(ASSIGNED TASK):
From the entries below, copy every line that holds the word "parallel".

(Records contained in a dataset):

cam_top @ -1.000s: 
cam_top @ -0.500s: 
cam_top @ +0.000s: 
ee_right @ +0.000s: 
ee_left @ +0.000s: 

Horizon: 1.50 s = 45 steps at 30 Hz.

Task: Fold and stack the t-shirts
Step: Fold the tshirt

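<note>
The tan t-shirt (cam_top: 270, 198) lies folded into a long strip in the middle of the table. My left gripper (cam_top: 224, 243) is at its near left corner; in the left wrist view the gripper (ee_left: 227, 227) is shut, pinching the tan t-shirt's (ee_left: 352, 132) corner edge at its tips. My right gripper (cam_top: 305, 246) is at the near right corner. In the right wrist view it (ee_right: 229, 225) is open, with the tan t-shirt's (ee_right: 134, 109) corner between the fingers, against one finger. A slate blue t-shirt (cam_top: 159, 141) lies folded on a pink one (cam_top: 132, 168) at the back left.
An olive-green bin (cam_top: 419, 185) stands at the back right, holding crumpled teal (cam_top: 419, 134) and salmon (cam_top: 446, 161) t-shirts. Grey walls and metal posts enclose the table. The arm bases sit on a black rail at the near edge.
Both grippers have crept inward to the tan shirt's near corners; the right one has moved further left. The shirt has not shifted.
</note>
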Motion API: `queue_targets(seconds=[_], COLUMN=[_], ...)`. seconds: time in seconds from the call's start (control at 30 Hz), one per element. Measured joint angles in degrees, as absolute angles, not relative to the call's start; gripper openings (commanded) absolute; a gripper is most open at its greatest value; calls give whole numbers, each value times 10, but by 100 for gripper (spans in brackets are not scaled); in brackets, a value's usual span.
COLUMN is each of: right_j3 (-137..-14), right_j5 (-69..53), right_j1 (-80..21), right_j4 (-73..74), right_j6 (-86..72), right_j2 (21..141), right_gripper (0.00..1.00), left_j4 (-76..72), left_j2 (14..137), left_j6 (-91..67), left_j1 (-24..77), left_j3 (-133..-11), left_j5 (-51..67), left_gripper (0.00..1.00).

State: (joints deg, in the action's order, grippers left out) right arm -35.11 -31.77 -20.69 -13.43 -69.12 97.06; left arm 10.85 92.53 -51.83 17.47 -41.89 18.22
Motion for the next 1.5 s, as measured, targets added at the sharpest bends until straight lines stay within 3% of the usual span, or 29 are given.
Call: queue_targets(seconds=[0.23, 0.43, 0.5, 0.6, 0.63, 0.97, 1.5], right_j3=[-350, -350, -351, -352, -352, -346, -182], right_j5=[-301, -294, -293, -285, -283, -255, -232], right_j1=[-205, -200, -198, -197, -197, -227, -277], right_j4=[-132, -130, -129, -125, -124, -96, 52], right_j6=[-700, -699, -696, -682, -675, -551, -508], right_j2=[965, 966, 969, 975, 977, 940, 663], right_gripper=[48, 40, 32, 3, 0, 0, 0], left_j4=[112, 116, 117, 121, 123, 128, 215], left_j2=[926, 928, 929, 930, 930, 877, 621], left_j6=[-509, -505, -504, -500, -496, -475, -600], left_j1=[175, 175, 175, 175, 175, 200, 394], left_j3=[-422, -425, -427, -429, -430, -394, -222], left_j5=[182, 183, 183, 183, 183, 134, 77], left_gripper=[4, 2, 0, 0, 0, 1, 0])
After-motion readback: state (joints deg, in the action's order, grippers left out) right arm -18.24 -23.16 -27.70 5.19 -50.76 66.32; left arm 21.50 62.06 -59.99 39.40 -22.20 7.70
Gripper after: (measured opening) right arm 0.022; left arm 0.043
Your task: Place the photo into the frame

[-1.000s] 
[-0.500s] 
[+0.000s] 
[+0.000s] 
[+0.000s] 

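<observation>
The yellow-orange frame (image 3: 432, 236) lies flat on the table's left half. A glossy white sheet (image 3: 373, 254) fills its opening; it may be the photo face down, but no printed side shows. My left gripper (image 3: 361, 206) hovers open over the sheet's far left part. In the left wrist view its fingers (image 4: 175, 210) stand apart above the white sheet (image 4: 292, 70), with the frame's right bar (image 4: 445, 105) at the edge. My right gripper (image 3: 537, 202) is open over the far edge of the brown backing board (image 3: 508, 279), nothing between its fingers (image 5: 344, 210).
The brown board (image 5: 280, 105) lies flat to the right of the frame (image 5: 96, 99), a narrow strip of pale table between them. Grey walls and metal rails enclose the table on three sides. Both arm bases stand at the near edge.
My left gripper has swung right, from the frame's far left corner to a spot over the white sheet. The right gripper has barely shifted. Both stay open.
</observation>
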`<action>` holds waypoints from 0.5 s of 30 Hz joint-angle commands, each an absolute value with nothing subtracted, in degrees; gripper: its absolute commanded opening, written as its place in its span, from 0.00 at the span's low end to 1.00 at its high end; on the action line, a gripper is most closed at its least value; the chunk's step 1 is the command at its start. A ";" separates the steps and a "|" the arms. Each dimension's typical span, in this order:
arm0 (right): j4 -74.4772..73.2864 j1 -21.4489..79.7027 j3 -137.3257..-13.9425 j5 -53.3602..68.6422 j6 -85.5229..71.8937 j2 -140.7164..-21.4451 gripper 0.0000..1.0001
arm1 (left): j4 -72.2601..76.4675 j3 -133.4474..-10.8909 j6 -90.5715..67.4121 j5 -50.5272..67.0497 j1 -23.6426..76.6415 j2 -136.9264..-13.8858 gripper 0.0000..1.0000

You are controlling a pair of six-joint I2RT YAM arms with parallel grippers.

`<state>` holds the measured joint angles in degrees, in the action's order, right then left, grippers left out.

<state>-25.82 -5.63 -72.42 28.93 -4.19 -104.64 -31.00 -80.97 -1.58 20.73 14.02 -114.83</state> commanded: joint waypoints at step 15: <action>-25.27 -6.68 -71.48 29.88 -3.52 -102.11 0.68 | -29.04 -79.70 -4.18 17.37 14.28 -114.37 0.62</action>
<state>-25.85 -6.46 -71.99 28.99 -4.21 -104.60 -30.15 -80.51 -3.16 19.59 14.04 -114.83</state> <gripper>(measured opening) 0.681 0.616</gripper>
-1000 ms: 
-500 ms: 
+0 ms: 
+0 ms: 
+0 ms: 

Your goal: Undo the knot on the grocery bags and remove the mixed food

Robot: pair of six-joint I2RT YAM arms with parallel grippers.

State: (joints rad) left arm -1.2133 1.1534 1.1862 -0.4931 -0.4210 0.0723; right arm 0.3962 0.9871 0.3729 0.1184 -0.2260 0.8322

(SOLUTION TO THIS EXERCISE):
You are controlling a pair of six-joint I2RT YAM arms with parallel grippers.
Robot: pair of six-joint I2RT YAM arms with parallel grippers.

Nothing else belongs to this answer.